Si, comme c'est le cas dans notre mise en scène, le chœur est placé en off de la scène et que l'on renonce aux détails réalistes (bien que symboliques) du décor tels que le bateau, le jardin, etc., nous observons avant tout deux personnes qui sont à la merci l'une de l'autre sur un terrain de jeu, dans un lieu sans issue. Leur rencontre devient soudain obsessionnelle, insupportable, sombre, tendue. Alors, qu'y a-t-il entre eux ? De l'amour ? Des reproches ? De la douleur ? Des manipulations ?
Il y a un certain nombre de moments d'une extrême et surprenante honnêteté dans cet opéra. C'est une honnêteté qui ne fait que miner les personnages. Dans ces moments-là, ils se mettent à parler parce qu'ils ne peuvent pas s'en empêcher, parce qu'il leur faut dire les choses et que les confessions se déversent d'elles-mêmes. Des confessions sur des choses que tous deux ont longtemps gardées cachées afin de ne pas offrir à l'autre un terrain d'attaque. Cette défense se dissout peu à peu.
Pourtant, la solitude constitue à mes yeux le thème central de cet opéra. La solitude en chacun de nous. Wagner accorde une plus grande importance à la solitude de Tristan qu'à celle d'Isolde. C'est Tristan qui est responsable de la solitude d'Isolde, elle est en lien avec lui. Nous suivons Tristan dans une solitude existentielle beaucoup plus ancienne, qui provient de l'absence d'amour parental. La vie de Tristan est pourtant riche, il fait carrière et devient le deuxième homme du pays après le roi. Il a dû faire ses preuves parce qu'il n'avait pas de famille. Les personnes sans famille sont fortes, mais d'un autre côté, elles sont très vulnérables. Tristan a besoin d'Isolde pour franchir la frontière entre la vie et la mort, à un moment où il n'attend plus rien de la vie, si ce n'est cet amour. À la fin, cependant, il le fait sans Isolde. Il meurt seul. Dans leurs réflexions sans fin sur le jour et la nuit, la vie, la mort et l'éternité, peut-être génèrent-ils entre eux une notion qu'ils trouvent convaincante de quelque chose qui serait une existence commune au-delà de la vie, un espace où ils peuvent se retrouver. Mais ce qui se trouve au-delà de la frontière de la mort, si nous pouvons la transcender ou si elle n'est pas simplement une extinction, ils ne peuvent le savoir. Il est certain que si l'on veut franchir cette frontière par lassitude de la vie, il peut être utile de le faire avec quelqu'un d'autre. Et croire qu'il s'agit d'un destin commun.

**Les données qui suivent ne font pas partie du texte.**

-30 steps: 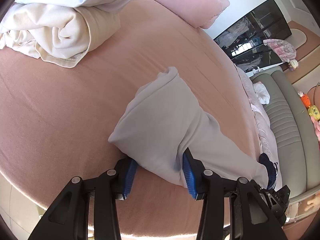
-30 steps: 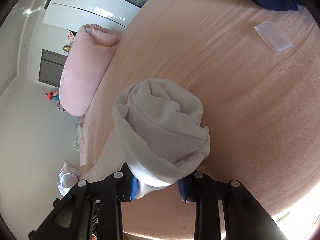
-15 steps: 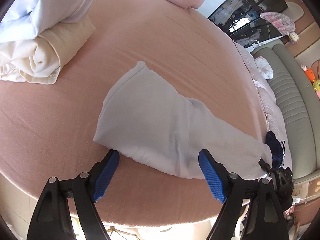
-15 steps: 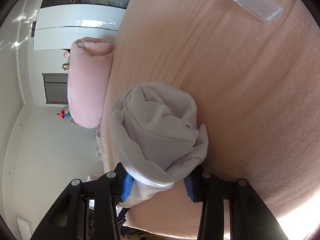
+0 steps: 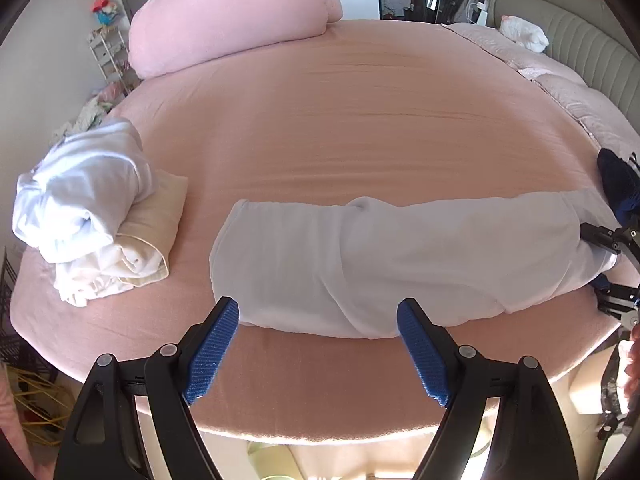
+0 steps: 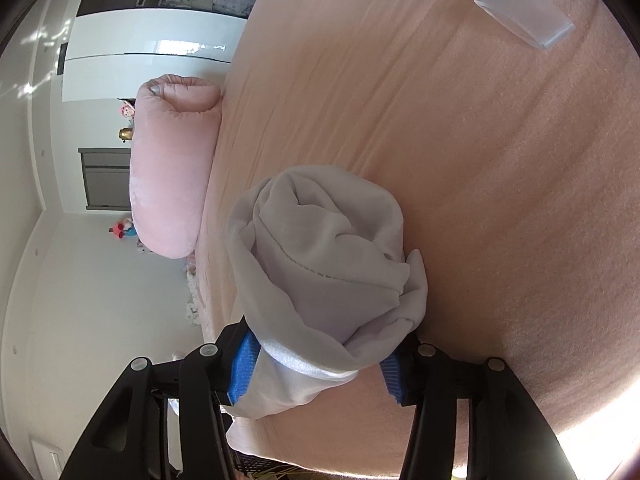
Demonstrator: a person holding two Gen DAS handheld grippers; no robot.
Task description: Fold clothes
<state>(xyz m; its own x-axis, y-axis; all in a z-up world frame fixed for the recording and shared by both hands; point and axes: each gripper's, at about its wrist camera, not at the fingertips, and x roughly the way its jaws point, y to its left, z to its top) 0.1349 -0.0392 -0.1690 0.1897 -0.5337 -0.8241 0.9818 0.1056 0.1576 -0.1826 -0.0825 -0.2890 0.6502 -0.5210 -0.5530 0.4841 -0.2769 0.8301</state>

Lors de deuxième scène de l'acte II, dans laquelle Tristan et Isolde envisagent l'abolition possible des frontières de l'être individuel, tout comme la musique transcende les frontières, il semble que tous deux aient convenu dès le départ d'un franchissement définitif et irréversible de la frontière. Tout conflit, tout antagonisme, toute différence dans l'attachement à la vie est effroyablement gommé, ou plutôt tout cela est voilé par Wagner et par les deux protagonistes au profit d'un énorme désir d'auto-dissolution lascive et enivrante.
Parfois, on préfère abandonner plutôt que de continuer. La vie en tant que confrontation perd alors son sens. Les histoires de suicide alimentent cet opéra. Une forme obscène d'alimentation, mais d'une manière sublime ! C'est presque immoral : présenter aux gens une œuvre dans laquelle on propage que le suicide est la seule issue. En tant que réalisateur, on doit avoir peur de Tristan et Isolde, notamment pour cette raison. En raison de ma propre peur, je comprends la peur de tous ceux qui ont affaire à la pièce. "
Agenda
Les 6, 10 et 15 avril 2023 au Théâtre national de Munich.
Trois autres représentations lors du festival d'été, les 21, 24 et 29 juillet dans une distribution en partie modifiée : Anja Kampe chantera Isolde et Wolfgang Koch le rôle de Kurwenal.